TASK TO CARRY OUT: Each and every line below goes into your answer unchanged, but leave out the images.

Items listed in a dataset:
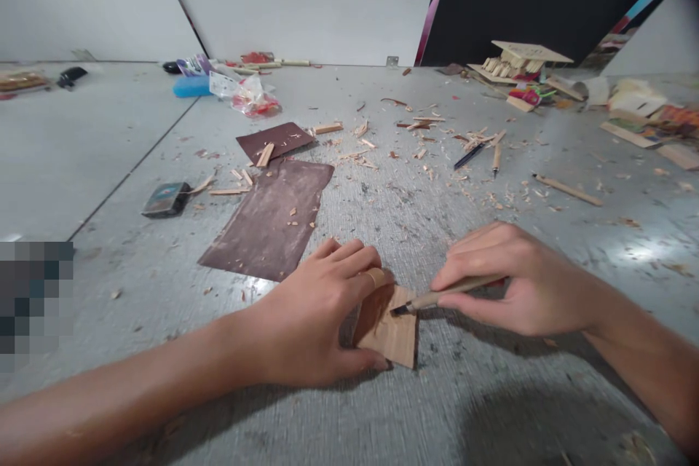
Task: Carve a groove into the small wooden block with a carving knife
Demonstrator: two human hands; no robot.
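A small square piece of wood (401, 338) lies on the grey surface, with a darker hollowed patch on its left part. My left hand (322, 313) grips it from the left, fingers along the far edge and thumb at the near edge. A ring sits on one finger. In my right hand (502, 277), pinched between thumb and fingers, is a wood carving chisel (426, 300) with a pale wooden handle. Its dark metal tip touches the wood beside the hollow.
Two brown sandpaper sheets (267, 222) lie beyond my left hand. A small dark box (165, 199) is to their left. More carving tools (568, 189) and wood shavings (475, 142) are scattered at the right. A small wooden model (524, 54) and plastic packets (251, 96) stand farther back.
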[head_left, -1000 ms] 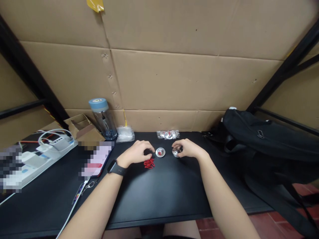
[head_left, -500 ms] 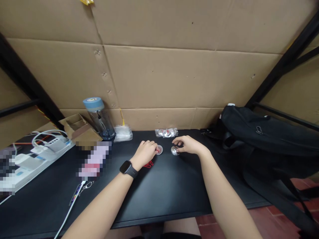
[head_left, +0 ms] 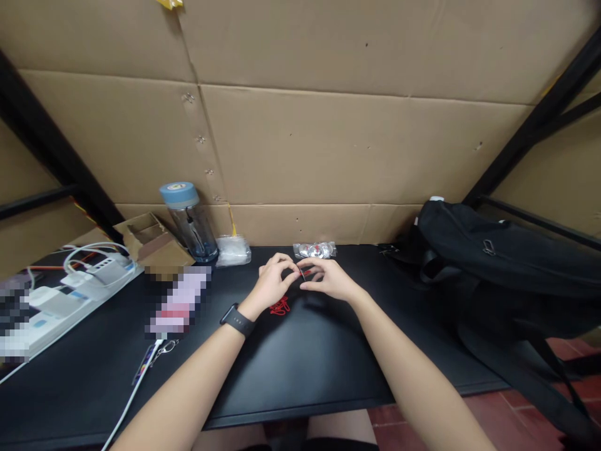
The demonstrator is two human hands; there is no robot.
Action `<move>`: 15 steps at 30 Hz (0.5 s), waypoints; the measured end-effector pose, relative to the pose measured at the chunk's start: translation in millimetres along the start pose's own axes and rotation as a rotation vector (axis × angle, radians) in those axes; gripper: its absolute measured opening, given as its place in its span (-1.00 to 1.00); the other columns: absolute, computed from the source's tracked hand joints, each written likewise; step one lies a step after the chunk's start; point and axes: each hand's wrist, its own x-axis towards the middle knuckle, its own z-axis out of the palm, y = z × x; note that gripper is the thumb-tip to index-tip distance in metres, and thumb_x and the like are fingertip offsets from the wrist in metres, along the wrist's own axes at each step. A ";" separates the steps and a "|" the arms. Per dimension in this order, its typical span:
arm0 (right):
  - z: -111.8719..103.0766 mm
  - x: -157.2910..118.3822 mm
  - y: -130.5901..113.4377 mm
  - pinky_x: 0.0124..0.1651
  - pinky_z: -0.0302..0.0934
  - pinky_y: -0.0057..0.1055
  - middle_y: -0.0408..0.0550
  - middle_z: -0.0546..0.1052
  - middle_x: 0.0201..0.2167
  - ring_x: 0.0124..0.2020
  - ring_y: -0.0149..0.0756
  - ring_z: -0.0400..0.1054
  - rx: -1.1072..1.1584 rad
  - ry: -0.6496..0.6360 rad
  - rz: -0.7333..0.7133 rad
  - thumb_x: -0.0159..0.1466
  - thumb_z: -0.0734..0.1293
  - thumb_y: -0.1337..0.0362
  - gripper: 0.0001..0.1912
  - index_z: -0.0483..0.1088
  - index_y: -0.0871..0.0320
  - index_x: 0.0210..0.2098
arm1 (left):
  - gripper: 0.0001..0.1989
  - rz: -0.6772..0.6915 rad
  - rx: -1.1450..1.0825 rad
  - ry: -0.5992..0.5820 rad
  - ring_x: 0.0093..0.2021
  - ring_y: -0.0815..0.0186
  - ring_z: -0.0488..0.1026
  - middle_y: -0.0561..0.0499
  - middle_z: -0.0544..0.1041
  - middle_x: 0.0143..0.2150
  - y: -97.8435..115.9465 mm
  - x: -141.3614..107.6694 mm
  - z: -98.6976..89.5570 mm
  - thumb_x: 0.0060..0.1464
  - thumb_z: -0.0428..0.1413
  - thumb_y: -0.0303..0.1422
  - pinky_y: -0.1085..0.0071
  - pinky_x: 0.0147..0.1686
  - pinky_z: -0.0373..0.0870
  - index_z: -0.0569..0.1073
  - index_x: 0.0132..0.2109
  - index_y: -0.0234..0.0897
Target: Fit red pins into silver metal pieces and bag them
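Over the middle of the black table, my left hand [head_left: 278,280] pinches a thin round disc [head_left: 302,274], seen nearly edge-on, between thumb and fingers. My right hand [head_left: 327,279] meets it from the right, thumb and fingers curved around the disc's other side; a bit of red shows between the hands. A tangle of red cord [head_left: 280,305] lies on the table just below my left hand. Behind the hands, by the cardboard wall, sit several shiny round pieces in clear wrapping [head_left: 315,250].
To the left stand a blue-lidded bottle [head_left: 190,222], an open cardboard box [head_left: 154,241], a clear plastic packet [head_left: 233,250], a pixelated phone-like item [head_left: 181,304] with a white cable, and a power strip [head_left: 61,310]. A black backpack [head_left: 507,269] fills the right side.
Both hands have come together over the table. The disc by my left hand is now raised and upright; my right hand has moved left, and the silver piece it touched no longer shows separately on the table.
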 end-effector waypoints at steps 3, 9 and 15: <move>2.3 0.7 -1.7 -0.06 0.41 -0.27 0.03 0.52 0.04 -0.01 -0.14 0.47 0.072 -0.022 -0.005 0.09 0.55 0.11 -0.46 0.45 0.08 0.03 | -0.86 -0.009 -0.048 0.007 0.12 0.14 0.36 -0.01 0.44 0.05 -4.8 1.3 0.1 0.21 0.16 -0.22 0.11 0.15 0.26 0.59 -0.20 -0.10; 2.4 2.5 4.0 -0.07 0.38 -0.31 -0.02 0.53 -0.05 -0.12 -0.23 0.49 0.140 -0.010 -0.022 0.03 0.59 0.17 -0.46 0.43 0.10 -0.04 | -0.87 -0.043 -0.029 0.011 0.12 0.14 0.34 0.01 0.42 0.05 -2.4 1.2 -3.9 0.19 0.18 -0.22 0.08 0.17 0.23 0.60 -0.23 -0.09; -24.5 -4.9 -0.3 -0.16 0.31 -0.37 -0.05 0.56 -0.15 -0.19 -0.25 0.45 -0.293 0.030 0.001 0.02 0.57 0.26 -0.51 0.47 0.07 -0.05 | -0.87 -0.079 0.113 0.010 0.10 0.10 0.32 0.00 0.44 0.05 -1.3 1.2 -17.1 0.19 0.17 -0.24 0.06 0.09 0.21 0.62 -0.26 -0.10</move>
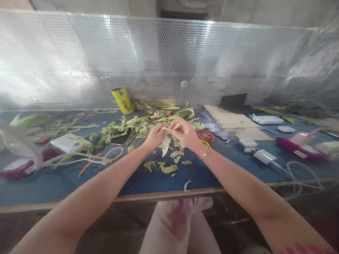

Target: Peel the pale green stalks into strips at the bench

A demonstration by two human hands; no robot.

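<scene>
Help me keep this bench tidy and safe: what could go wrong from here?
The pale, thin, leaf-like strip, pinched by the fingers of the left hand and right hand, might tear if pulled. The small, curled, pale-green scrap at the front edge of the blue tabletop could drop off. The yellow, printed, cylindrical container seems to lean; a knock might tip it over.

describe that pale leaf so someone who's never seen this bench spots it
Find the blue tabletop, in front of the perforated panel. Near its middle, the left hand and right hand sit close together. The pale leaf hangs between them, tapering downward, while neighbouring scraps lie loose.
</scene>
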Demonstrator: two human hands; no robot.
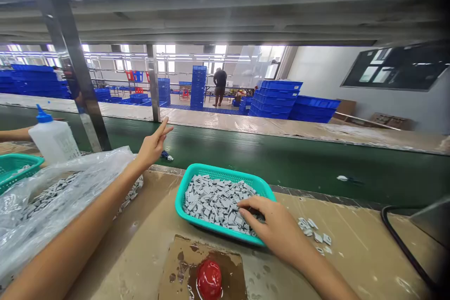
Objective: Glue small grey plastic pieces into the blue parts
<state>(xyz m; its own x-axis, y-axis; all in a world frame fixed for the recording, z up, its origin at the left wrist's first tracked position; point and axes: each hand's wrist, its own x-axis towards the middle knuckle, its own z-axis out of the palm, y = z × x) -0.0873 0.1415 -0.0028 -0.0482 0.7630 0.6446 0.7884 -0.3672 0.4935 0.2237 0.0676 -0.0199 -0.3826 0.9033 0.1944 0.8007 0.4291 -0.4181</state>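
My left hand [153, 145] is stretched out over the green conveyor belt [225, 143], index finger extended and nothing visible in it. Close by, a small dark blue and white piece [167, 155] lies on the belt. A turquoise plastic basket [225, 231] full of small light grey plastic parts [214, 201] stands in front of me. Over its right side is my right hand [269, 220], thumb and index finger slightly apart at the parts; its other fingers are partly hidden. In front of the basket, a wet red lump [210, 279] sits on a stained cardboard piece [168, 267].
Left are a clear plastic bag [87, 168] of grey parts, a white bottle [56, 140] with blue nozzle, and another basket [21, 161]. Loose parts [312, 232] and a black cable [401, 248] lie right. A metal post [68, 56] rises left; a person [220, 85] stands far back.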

ANSWER SPACE:
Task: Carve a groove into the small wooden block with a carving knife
Demonstrator: two human hands; no robot.
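A small square piece of wood (401, 338) lies on the grey surface, with a darker hollowed patch on its left part. My left hand (322, 313) grips it from the left, fingers along the far edge and thumb at the near edge. A ring sits on one finger. In my right hand (502, 277), pinched between thumb and fingers, is a wood carving chisel (426, 300) with a pale wooden handle. Its dark metal tip touches the wood beside the hollow.
Two brown sandpaper sheets (267, 222) lie beyond my left hand. A small dark box (165, 199) is to their left. More carving tools (568, 189) and wood shavings (475, 142) are scattered at the right. A small wooden model (524, 54) and plastic packets (251, 96) stand farther back.
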[head_left, -1000 ms] 
[head_left, -500 ms] 
[head_left, +0 ms] 
The demonstrator is two human hands; there is no robot.
Action `<move>`: 15 steps at 30 Hz (0.5 s), waypoints; the measured end-effector pose, relative to the pose measured at the chunk's start: translation in millimetres along the start pose's own axes and rotation as a rotation vector (axis × angle, radians) in those axes; gripper: its absolute measured opening, given as its place in its span (-1.00 to 1.00); the other columns: absolute, computed from the source's tracked hand joints, each written likewise; step one lies a step after the chunk's start; point and axes: each hand's wrist, its own x-axis towards the middle knuckle, its own z-axis out of the palm, y = z × x; note that gripper is the thumb-tip to index-tip distance in metres, and thumb_x and the like are fingertip offsets from the wrist in metres, along the wrist's own axes at each step. A ";" separates the steps and a "|" the arms. Per dimension in this order, its typical span:
arm0 (right):
  - z: -111.8719..103.0766 mm
  - x: -157.2910..118.3822 mm
  - y: -130.5901..113.4377 mm
  - pinky_x: 0.0124..0.1651
  - pinky_z: -0.0302..0.0934
  - pinky_y: -0.0057..0.1055
  - middle_y: -0.0408..0.0550
  - middle_z: -0.0546..0.1052
  - middle_x: 0.0201..0.2167
  - ring_x: 0.0124..0.2020
  - ring_y: -0.0149..0.0756
  - ring_z: -0.0400..0.1054
  - rx: -1.1072..1.1584 rad
  - ry: -0.6496..0.6360 rad
  - rz: -0.7333..0.7133 rad
  - thumb_x: -0.0159..0.1466
  - thumb_z: -0.0734..0.1293
  - thumb_y: -0.1337..0.0362
  - gripper: 0.0001..0.1912
  - index_z: -0.0483..0.1088
  - index_y: -0.0871..0.0320
  - index_x: 0.0210..0.2098
arm1 (left):
  - gripper: 0.0001..0.1989
  - rz: -0.6772..0.6915 rad
  - rx: -1.1450..1.0825 rad
  - ry: -0.5992..0.5820 rad
  - ring_x: 0.0093..0.2021
  - ring_y: -0.0815..0.0186
  - ring_z: -0.0488..0.1026
  - middle_y: -0.0561..0.0499
  - middle_z: -0.0544..0.1041
  - middle_x: 0.0143..0.2150
  - y: -97.8435..115.9465 mm
  - x: -141.3614..107.6694 mm
  - z: -98.6976..89.5570 mm
  - thumb_x: 0.0060..0.1464
  - thumb_z: -0.0428..0.1413
  - thumb_y: -0.0303..0.1422
  - pinky_y: -0.1085..0.0071
  - pinky_x: 0.0147..0.1686
  - pinky_z: -0.0373..0.0870
  - index_z: -0.0569..0.1073
  - index_x: 0.0132..0.2109
  - index_y: -0.0234..0.0897
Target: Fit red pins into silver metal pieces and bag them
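Over the middle of the black table, my left hand [head_left: 278,280] pinches a thin round disc [head_left: 302,274], seen nearly edge-on, between thumb and fingers. My right hand [head_left: 327,279] meets it from the right, thumb and fingers curved around the disc's other side; a bit of red shows between the hands. A tangle of red cord [head_left: 280,305] lies on the table just below my left hand. Behind the hands, by the cardboard wall, sit several shiny round pieces in clear wrapping [head_left: 315,250].
To the left stand a blue-lidded bottle [head_left: 190,222], an open cardboard box [head_left: 154,241], a clear plastic packet [head_left: 233,250], a pixelated phone-like item [head_left: 181,304] with a white cable, and a power strip [head_left: 61,310]. A black backpack [head_left: 507,269] fills the right side.
Both hands have come together over the table. The disc by my left hand is now raised and upright; my right hand has moved left, and the silver piece it touched no longer shows separately on the table.
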 end-effector waypoints at steps 3, 9 and 15: <move>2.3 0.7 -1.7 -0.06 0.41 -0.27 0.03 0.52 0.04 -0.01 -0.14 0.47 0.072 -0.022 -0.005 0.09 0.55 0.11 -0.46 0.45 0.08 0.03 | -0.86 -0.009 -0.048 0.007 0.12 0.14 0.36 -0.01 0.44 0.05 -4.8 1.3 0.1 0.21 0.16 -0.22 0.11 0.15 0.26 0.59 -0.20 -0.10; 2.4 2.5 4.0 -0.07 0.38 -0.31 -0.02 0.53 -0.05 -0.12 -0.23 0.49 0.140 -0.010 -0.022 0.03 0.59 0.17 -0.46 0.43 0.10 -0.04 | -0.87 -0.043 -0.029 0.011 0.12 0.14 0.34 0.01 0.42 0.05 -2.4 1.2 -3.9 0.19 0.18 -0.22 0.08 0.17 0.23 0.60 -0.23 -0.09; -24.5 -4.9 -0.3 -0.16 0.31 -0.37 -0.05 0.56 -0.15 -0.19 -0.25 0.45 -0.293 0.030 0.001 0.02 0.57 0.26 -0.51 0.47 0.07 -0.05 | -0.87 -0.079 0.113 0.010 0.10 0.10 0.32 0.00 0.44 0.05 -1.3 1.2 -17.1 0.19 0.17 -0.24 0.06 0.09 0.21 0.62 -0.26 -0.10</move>

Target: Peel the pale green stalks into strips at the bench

A demonstration by two human hands; no robot.

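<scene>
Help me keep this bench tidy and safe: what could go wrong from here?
The pale, thin, leaf-like strip, pinched by the fingers of the left hand and right hand, might tear if pulled. The small, curled, pale-green scrap at the front edge of the blue tabletop could drop off. The yellow, printed, cylindrical container seems to lean; a knock might tip it over.

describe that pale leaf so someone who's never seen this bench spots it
Find the blue tabletop, in front of the perforated panel. Near its middle, the left hand and right hand sit close together. The pale leaf hangs between them, tapering downward, while neighbouring scraps lie loose.
</scene>
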Demonstrator: two human hands; no robot.
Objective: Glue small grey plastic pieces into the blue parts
<state>(xyz m; its own x-axis, y-axis; all in a world frame fixed for the recording, z up, its origin at the left wrist's first tracked position; point and axes: each hand's wrist, its own x-axis towards the middle knuckle, its own z-axis out of the palm, y = z × x) -0.0873 0.1415 -0.0028 -0.0482 0.7630 0.6446 0.7884 -0.3672 0.4935 0.2237 0.0676 -0.0199 -0.3826 0.9033 0.1944 0.8007 0.4291 -0.4181</state>
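My left hand [153, 145] is stretched out over the green conveyor belt [225, 143], index finger extended and nothing visible in it. Close by, a small dark blue and white piece [167, 155] lies on the belt. A turquoise plastic basket [225, 231] full of small light grey plastic parts [214, 201] stands in front of me. Over its right side is my right hand [269, 220], thumb and index finger slightly apart at the parts; its other fingers are partly hidden. In front of the basket, a wet red lump [210, 279] sits on a stained cardboard piece [168, 267].
Left are a clear plastic bag [87, 168] of grey parts, a white bottle [56, 140] with blue nozzle, and another basket [21, 161]. Loose parts [312, 232] and a black cable [401, 248] lie right. A metal post [68, 56] rises left; a person [220, 85] stands far back.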

This output contains the full answer.